But just because _they_ didn’t usually bind her hands or restrict her movement within the room didn’t mean she had the fortitude to read. She lacked even the strength to laugh bitterly at the irony of it all. In the past, she'd wished she didn't have to spend time with lessons—magic, riding, finishing—and instead had endless time to simply read whatever she chose. During the experiments she had all of the time in the world, and all she wanted was to end it.

Years later she makes no effort to make her cloud memories any clearer. But some images stand out, here and there: the dog she heard barking outside one day, followed by the crack of magic and a whimper. The feeling of ice in her blood as magic was forced through her body, chilling her to the bone. As she tried to ignore it, her sight locked on the volume on top of the pile: _The Farghean Princess of the Snowy Hills_.

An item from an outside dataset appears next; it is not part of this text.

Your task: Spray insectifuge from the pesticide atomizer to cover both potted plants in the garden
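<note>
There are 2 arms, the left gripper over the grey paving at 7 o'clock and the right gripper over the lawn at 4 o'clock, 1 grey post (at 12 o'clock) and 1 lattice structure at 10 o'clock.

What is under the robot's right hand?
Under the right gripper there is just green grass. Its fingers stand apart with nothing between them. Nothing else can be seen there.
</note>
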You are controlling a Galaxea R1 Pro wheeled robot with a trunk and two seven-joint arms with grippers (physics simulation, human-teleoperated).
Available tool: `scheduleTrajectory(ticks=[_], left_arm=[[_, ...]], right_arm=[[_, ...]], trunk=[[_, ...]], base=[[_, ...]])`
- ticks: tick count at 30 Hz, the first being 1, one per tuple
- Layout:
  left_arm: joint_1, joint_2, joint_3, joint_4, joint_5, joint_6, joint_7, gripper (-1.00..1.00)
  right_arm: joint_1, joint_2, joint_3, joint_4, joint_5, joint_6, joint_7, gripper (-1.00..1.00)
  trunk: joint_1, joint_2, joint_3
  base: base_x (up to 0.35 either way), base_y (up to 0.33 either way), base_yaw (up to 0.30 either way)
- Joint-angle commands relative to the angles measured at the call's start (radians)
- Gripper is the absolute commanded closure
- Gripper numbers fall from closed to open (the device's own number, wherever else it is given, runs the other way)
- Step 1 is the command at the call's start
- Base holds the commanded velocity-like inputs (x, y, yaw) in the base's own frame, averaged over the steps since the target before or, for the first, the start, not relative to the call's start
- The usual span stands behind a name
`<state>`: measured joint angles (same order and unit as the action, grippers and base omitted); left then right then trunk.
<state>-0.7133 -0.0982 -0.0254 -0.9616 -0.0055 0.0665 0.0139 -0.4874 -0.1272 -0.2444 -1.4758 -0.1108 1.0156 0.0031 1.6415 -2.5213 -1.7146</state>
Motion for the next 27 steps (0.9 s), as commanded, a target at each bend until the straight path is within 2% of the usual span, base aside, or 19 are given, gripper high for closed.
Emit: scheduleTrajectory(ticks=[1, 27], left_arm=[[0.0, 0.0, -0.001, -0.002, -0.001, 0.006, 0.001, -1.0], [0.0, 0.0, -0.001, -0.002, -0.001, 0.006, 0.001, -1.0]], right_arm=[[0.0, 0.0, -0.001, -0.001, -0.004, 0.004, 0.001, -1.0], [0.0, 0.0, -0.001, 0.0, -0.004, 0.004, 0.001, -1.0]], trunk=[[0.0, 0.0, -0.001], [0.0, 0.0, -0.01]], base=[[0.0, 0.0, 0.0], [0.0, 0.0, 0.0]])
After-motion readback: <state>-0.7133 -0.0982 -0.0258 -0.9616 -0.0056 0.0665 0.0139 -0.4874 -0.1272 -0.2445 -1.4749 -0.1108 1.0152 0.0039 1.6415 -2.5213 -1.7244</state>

One of many childish books she’d have to leave behind.

Linhardt tells her that faith magic has very little to do with the goddess and very much to do with finding something that you can trust and believe in. He himself barely believes in the goddess, he explains as if their professor isn't Sothis made flesh. Surely Lysithea can find some source of faith, just as Linhardt has faith in his own skills and abilities.

She ignores him and doubles down on her reason studies. Most days even faith in herself is beyond her. Her magic now is based on pure, cold logic: memorizing spells, precise movements. Why rely on her feelings—such fickle things—when she can simply learn to cast spells with practiced efficiency?

From a distance, her magic looks like it's black and purple but up close it becomes clear that it is _nothing_ : an emptiness, a void. 

"And there's nothing more powerful than that," she concludes, stretching to reach for a volume that's just slightly too high for her to reach. She's already read it—in the interest of promoting faith and anima spells, Seteth has allowed the monastery to only keep so many books about the darker version of reason magic. A stupid decision, and she’d like to tell him as much; her magic is just _dark_ , not _evil_. It doesn’t help, she supposes, that nobody besides her in the monastery studies it.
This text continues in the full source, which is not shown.